There are likely many more cloud instances of HPC clusters. You probably have a few instances that live permanently in the cloud and have been in use for 3-4 years.

Speaking of which, I need new details for the sublist generator. Top500 good people. The rankings show how the car entered the list and how he changed twice a year before dropping off the list, but it doesn’t tell you how long he’s been in the top 500 rankings. not. The data is there because we know when it entered the list. It will be interesting to track how long supercomputer clusters stay in the field and whether their numbers are as long as the servers installed in hyperscalers and cloud builders. His 3-year cycle for these big server buyers (as opposed to big server buyers) extends to his 4, 5 and 6 years. And he strongly suspects that the supercomputer’s duty as a computing cycle is extended as well. Engines with better price per watt are appearing every year.

now. Let’s talk about his re-emergence of AMD in the HPC space for both CPUs and GPUs.

Of the 184 accelerator machines on the June 2023 list, 11 have AMD GPUs, 167 have Nvidia GPUs, the remaining 6 have Intel Knights coprocessors, etc. other types of accelerators. AMD has 5.9 percent of his acceleration system share in GPUs, while Nvidia has 90.8 percent of his. I don’t think that’s very good. However, looking at the number of GPU streaming multiprocessors on these systems, AMD’s share is 30.3 percent, while Nvidia’s 53.2 percent is due to its newer GPU base, which is the lowest across the 184 machines compared. Linpack’s sustained performance share is 49.2 percent. His Nvidia GPU-based total on the current Top500 list amounts to 48.6%.

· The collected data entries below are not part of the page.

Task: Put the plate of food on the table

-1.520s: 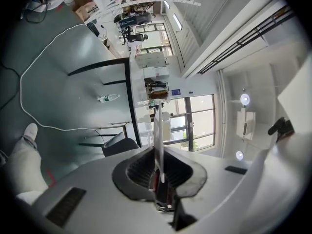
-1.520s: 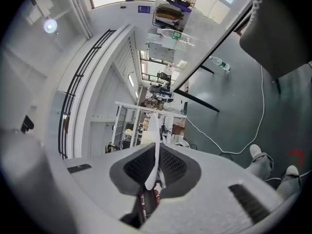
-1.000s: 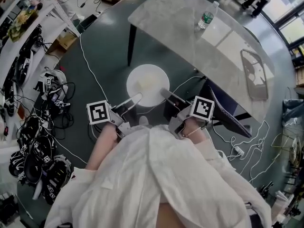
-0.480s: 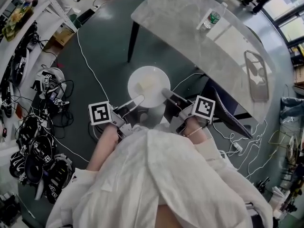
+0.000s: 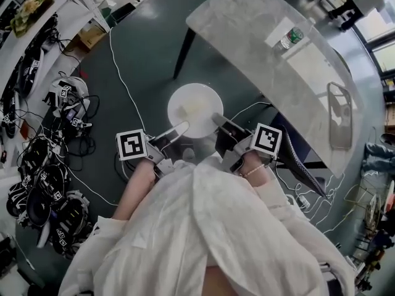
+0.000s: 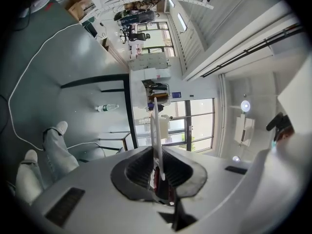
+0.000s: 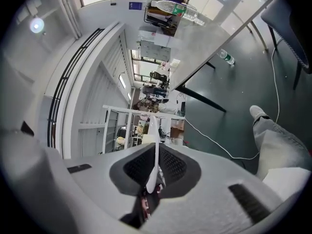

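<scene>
1. Dark green floor point(image 5: 142, 60) is filling the head view; a grey desk point(image 5: 247, 36) is standing at the upper right, with a bottle point(image 5: 291, 38) resting on it.
2. Held above the floor, the white plate point(image 5: 194, 119) is hanging short of the desk's near edge, not touching it; pale food point(image 5: 192, 108) is sitting near its middle.
3. At the plate's near left rim, the left gripper point(image 5: 181, 128) is gripping; in the left gripper view its fingers point(image 6: 138, 172) are pressing narrowly on the thin rim, seen edge-on.
4. At the near right rim, the right gripper point(image 5: 217, 119) is gripping likewise; in the right gripper view the dark pads are clamping the rim between them.
5. Below the plate, a person in a white garment point(image 5: 203, 227) is holding both grippers, each bearing a marker cube point(image 5: 130, 145).
6. Along the left, white cables point(image 5: 120, 73) and a pile of dark gear point(image 5: 49, 190) are lying on the floor.
</scene>
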`<state>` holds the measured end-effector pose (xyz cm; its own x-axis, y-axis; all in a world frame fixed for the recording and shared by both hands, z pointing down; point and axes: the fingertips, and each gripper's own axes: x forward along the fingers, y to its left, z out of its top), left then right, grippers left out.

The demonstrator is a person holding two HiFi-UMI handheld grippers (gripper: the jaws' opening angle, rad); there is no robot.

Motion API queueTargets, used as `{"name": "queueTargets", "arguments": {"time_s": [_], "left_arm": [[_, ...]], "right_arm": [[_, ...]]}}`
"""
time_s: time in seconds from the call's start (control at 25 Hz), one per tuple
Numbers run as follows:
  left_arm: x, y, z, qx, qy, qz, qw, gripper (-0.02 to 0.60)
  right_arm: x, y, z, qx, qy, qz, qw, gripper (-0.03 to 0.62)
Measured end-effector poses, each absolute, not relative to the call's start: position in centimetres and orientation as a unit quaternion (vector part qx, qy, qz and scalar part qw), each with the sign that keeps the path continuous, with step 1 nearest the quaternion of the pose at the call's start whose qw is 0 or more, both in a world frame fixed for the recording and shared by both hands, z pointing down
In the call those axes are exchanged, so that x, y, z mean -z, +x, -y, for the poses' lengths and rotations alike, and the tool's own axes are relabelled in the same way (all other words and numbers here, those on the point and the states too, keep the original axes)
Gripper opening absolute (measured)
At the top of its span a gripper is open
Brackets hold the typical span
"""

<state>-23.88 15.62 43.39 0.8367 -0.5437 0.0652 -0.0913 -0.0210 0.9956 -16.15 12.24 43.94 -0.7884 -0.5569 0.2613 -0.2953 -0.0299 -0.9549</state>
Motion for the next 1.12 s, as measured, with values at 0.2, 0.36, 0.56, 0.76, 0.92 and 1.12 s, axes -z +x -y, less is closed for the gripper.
{"name": "queueTargets", "arguments": {"time_s": [0.2, 0.36, 0.56, 0.76, 0.92, 1.12], "left_arm": [[-43.7, -24.1, -13.1, 0.167, 0.691, 0.236, 0.663, 0.043], [-44.4, -24.0, -9.8, 0.159, 0.689, 0.237, 0.666, 0.043], [-43.9, -23.3, -3.9, 0.15, 0.697, 0.235, 0.661, 0.043], [-43.3, -21.9, 2.7, 0.139, 0.699, 0.231, 0.663, 0.043], [-44.1, -20.6, 6.5, 0.123, 0.699, 0.217, 0.67, 0.043], [-45.0, -17.5, 10.1, 0.087, 0.696, 0.187, 0.688, 0.043]], "right_arm": [[-44.2, -16.4, -9.6, 0.65, -0.302, -0.69, 0.1, 0.011], [-44.9, -16.3, -6.1, 0.658, -0.298, -0.684, 0.102, 0.011], [-44.1, -15.8, -0.2, 0.658, -0.299, -0.683, 0.108, 0.011], [-43.5, -14.4, 6.3, 0.657, -0.311, -0.678, 0.112, 0.011], [-44.2, -13.0, 9.8, 0.659, -0.324, -0.668, 0.119, 0.011], [-45.5, -9.5, 12.6, 0.67, -0.357, -0.636, 0.141, 0.011]]}}
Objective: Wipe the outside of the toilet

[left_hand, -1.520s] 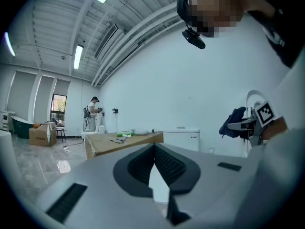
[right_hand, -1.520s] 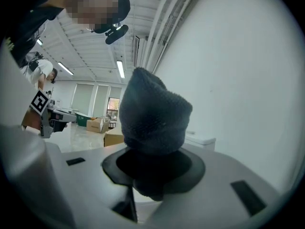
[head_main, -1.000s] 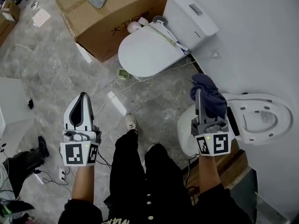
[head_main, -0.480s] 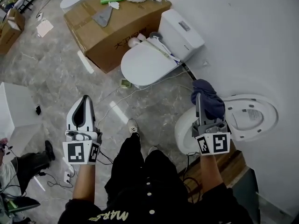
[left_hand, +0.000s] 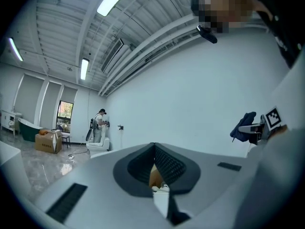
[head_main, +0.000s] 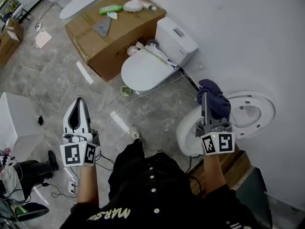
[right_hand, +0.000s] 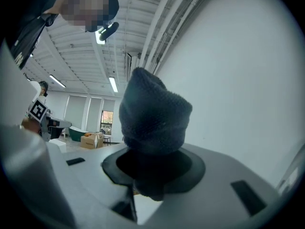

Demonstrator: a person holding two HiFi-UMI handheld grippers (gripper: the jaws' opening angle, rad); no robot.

This is amazing for what happened in such a short time, but Nvidia intends to fight back with the Grace-Hopper and Grace-Grace computing engines (the former being a CPU-GPU hybrid and the latter a dual CPU). The package is tightly bound.

Now let’s talk about the CPUs on the Top500 list. Aaron Rakers, a friend of Wells Fargo Securities, created this beautiful graph of core counts over time by CPU generation and vendor.

The first thing to notice is that the Top500 list has reached 40 million cores and has been growing like a bad romantic comedy for the past two years. AMD’s share is about a third of his in cores and has been steadily increasing since 2020. Now, if we drill down into the data and adjust it to show core performance by CPU generation, AMD’s share of the system is only 24.2%. Cores have a share of about 35.4 percent on the current Top500 list, but the sustained Linpack share embedded in those cores is 51.1 percent. This data comes from the Top500 database sublist generator and appears to include the number and performance of both CPU and GPU cores. Isolating and comparing CPU-only systems is not trivial, but may help.

What we’re trying to say is that if AMD is somewhere a little north of the third of the CPUs in the Top500 systems, AMD’s share of the total performance delivered by those CPUs is 40 percent or so. , or possibly a little higher. AMD hasn’t had this much success in HPC since his Opterons peak in the mid-to-late 2000s. And this time, we have to play against not only Intel for CPUs, but also Nvidia for GPUs.

To be on the list, a supercomputer had to have at least 1.87 petaflops in Linpack. It would need to break 6.32 petaflops to enter the top 100 machines that are reasonable substitutes for ability-class supercomputers to do his actual HPC work.

Total capacity on the Top500 list is now 5.24 exaflops, up 7.8 percent from November last year and up 19.1 percent from 4.4 exaflops a year ago.